Riguardo il ricongiungimento del genitore naturale al figlio minore soggiornante in Italia, è previsto che quest’ultimo deve essere regolarmente soggiornante in Italia con l’altro genitore. La norma attualmente richiede semplicemente che il minore debba essere regolarmente soggiornante, senza ulteriori specificazioni, e che, comunque, siano soddisfatti i requisiti di reddito e di alloggio.

l) È modificato l’art. 35 del T.U. Immigrazione, in materia di assistenza sanitaria agli stranieri non iscritti al Servizio sanitario nazionale, abrogando la disposizione secondo la quale l’accesso alle strutture sanitarie da parte dello straniero irregolare non può comportare la sua segnalazione all’autorità. La soppressione di tale previsione non sembrerebbe comportare di per sé un obbligo di segnalazione, determinando semplicemente il venir meno del divieto posto al personale sanitario.

m) È istituito l’«accordo di integrazione». Tale accordo deve essere obbligatoriamente sottoscritto dal cittadino straniero ai fini del rilascio del permesso di soggiorno, ed è articolato su crediti, conseguibili per tutto l’arco temporale di validità del titolo di soggiorno richiesto.
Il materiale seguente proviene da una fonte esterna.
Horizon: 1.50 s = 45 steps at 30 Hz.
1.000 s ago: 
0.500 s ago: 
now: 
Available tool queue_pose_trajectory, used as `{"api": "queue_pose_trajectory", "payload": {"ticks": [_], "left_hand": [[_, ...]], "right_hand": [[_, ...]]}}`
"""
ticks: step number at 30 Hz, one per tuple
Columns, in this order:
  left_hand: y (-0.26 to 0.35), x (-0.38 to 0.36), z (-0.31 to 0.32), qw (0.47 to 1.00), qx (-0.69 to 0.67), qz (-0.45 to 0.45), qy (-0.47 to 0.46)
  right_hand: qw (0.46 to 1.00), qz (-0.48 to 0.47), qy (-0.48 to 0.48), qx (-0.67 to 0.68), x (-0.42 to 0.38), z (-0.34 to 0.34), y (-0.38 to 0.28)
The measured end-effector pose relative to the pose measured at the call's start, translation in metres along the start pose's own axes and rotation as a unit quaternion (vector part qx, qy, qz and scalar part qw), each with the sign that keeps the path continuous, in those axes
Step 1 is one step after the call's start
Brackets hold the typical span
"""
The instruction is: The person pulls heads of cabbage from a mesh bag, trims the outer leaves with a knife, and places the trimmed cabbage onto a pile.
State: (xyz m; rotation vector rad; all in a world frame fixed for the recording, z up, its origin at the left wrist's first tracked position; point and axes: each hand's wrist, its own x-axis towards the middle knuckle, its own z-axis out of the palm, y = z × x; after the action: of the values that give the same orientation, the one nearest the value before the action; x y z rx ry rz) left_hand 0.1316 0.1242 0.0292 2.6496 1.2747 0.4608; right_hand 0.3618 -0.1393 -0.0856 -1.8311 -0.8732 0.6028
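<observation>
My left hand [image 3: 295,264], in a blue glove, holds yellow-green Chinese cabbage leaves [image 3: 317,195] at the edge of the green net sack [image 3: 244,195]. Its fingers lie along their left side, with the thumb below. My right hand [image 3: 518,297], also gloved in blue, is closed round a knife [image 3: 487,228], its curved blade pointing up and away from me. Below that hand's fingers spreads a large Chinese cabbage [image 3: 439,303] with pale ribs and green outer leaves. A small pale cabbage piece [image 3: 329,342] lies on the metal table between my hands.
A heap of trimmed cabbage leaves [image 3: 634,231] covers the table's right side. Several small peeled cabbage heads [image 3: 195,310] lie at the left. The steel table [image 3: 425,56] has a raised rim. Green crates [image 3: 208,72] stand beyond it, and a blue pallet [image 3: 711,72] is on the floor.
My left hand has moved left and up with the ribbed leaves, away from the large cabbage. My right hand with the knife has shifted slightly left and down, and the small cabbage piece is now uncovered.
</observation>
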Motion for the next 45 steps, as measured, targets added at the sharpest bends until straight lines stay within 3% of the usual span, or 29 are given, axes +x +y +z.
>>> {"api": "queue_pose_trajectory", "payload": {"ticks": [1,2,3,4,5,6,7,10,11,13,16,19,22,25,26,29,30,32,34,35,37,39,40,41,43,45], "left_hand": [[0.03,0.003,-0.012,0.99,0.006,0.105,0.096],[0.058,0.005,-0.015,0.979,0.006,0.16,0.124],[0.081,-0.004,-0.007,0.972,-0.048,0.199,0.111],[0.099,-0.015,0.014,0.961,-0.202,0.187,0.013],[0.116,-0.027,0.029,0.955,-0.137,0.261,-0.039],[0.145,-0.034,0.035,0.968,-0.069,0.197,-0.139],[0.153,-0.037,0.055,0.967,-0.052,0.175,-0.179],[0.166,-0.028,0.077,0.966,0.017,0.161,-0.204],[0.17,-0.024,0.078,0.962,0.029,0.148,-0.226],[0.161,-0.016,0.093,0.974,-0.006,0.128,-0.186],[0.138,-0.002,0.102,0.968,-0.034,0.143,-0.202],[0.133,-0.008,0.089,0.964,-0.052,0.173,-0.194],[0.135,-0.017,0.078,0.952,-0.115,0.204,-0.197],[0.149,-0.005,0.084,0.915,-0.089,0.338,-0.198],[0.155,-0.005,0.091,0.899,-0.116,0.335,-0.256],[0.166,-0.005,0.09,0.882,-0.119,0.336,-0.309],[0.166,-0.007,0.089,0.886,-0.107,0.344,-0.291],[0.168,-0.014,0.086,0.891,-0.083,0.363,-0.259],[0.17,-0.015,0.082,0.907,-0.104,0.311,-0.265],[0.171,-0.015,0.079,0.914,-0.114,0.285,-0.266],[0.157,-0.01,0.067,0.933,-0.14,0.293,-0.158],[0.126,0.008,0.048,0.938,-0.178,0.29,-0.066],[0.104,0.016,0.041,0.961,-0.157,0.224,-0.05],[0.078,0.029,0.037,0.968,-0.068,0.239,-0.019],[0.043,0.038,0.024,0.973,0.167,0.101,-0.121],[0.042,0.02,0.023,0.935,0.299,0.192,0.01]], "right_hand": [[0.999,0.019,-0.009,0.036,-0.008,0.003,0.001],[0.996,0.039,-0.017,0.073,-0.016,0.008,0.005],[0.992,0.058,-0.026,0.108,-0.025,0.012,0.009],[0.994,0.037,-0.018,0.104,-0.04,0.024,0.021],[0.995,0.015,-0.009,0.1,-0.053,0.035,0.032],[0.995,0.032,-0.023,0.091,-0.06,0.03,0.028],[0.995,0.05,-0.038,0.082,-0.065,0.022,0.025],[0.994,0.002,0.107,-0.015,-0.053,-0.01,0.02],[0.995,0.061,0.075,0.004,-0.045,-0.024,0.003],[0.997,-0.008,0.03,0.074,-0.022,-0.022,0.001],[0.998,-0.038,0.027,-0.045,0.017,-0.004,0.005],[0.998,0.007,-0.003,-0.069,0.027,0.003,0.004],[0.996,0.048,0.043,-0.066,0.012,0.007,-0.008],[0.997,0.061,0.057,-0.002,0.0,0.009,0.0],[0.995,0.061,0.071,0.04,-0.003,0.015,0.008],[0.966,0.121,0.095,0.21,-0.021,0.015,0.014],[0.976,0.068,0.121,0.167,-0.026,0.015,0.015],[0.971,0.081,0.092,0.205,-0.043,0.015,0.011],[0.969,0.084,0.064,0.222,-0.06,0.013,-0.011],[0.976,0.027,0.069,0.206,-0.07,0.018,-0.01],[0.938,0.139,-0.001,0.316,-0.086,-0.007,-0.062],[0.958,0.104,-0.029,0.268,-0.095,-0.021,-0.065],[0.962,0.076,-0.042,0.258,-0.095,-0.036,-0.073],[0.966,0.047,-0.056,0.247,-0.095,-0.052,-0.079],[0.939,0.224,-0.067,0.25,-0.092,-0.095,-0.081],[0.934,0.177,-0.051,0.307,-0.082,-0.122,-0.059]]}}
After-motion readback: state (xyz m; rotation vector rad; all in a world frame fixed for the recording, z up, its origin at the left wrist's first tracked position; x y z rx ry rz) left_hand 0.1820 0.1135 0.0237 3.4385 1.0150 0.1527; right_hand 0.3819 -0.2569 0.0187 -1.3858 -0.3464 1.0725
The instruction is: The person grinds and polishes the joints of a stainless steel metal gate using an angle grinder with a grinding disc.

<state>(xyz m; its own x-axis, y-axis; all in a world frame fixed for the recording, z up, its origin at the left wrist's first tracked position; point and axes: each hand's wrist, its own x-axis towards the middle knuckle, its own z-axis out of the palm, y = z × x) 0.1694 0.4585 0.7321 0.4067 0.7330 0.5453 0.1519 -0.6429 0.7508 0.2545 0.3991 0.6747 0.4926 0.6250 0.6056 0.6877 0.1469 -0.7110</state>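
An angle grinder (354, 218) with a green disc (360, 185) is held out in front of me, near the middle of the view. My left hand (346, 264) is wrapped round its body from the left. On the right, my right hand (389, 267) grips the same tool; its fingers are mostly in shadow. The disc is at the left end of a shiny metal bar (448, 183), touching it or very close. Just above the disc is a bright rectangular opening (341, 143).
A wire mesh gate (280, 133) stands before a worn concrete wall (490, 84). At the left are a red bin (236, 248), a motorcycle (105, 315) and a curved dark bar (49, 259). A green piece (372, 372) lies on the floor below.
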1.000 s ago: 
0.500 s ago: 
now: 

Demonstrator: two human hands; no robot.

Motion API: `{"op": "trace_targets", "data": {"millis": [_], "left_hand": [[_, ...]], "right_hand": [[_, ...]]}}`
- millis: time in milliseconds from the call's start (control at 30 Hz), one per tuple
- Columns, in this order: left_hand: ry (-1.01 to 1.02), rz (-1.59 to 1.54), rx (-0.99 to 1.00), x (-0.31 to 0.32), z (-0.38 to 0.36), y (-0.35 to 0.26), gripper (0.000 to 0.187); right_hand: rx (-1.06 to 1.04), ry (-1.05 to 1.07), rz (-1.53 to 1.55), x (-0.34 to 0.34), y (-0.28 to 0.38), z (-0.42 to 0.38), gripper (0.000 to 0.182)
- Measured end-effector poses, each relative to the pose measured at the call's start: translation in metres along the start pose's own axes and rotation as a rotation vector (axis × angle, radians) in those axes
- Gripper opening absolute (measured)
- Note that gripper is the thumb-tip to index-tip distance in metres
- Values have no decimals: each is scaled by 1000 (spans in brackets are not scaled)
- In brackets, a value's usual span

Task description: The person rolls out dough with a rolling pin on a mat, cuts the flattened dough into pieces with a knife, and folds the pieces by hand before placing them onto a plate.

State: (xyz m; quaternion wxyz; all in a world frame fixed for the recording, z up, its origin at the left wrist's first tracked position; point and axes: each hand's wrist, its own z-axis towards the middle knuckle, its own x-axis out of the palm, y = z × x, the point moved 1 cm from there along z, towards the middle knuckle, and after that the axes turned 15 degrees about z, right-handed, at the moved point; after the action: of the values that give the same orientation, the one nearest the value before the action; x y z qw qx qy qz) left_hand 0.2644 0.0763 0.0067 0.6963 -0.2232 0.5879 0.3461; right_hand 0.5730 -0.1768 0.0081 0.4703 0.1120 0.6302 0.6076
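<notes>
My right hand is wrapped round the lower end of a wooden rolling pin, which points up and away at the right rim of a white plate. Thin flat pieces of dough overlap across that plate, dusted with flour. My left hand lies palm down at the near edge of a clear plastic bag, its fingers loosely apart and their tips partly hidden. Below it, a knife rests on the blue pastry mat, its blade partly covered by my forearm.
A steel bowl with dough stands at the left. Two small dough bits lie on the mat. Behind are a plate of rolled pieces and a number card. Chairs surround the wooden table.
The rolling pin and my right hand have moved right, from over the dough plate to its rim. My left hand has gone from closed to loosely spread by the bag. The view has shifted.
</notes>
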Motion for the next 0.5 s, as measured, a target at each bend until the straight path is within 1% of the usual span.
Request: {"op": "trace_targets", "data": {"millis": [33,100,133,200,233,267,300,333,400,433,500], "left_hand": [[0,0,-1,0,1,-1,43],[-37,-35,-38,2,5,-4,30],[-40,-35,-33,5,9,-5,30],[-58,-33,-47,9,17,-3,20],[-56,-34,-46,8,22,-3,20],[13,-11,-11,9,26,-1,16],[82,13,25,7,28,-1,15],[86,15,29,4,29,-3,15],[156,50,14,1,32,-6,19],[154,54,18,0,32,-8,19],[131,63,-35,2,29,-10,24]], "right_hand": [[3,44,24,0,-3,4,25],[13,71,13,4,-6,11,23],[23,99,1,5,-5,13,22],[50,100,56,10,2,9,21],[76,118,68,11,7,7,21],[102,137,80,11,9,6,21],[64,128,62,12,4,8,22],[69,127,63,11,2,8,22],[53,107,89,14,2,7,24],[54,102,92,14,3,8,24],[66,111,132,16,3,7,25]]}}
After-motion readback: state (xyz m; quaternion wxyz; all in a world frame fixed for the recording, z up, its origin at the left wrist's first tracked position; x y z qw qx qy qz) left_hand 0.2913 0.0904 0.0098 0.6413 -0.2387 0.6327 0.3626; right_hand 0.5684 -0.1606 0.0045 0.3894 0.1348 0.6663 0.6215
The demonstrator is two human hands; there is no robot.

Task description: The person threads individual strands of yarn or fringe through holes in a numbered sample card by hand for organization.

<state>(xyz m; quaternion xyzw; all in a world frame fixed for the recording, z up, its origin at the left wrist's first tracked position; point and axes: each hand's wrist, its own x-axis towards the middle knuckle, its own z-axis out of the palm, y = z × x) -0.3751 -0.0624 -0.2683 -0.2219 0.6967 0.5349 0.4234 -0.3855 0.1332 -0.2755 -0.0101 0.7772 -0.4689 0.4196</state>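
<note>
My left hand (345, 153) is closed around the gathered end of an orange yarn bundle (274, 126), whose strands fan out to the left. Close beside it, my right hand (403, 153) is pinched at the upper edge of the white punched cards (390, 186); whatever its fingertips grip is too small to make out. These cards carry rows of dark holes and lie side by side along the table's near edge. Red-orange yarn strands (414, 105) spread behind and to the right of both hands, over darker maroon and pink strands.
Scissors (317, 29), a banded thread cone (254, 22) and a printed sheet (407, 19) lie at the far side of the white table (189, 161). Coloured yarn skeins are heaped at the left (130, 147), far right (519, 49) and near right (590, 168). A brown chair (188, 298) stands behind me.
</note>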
La norma dunque dispone che, contestualmente all’atto della presentazione della domanda di rilascio del permesso di soggiorno, lo straniero debba sottoscrivere un accordo di integrazione, articolato per crediti, impegnandosi in tal modo a condividere specifici obiettivi di integrazione, conseguibili nel periodo di validità del permesso di soggiorno di cui all’art. 5 del testo unico. La perdita integrale dei crediti comporta la revoca del titolo di soggiorno e l’espulsione amministrativa dello straniero eseguita dal questore con accompagnamento alla frontiera a mezzo della forza pubblica (art. 13, comma 4 T.U.).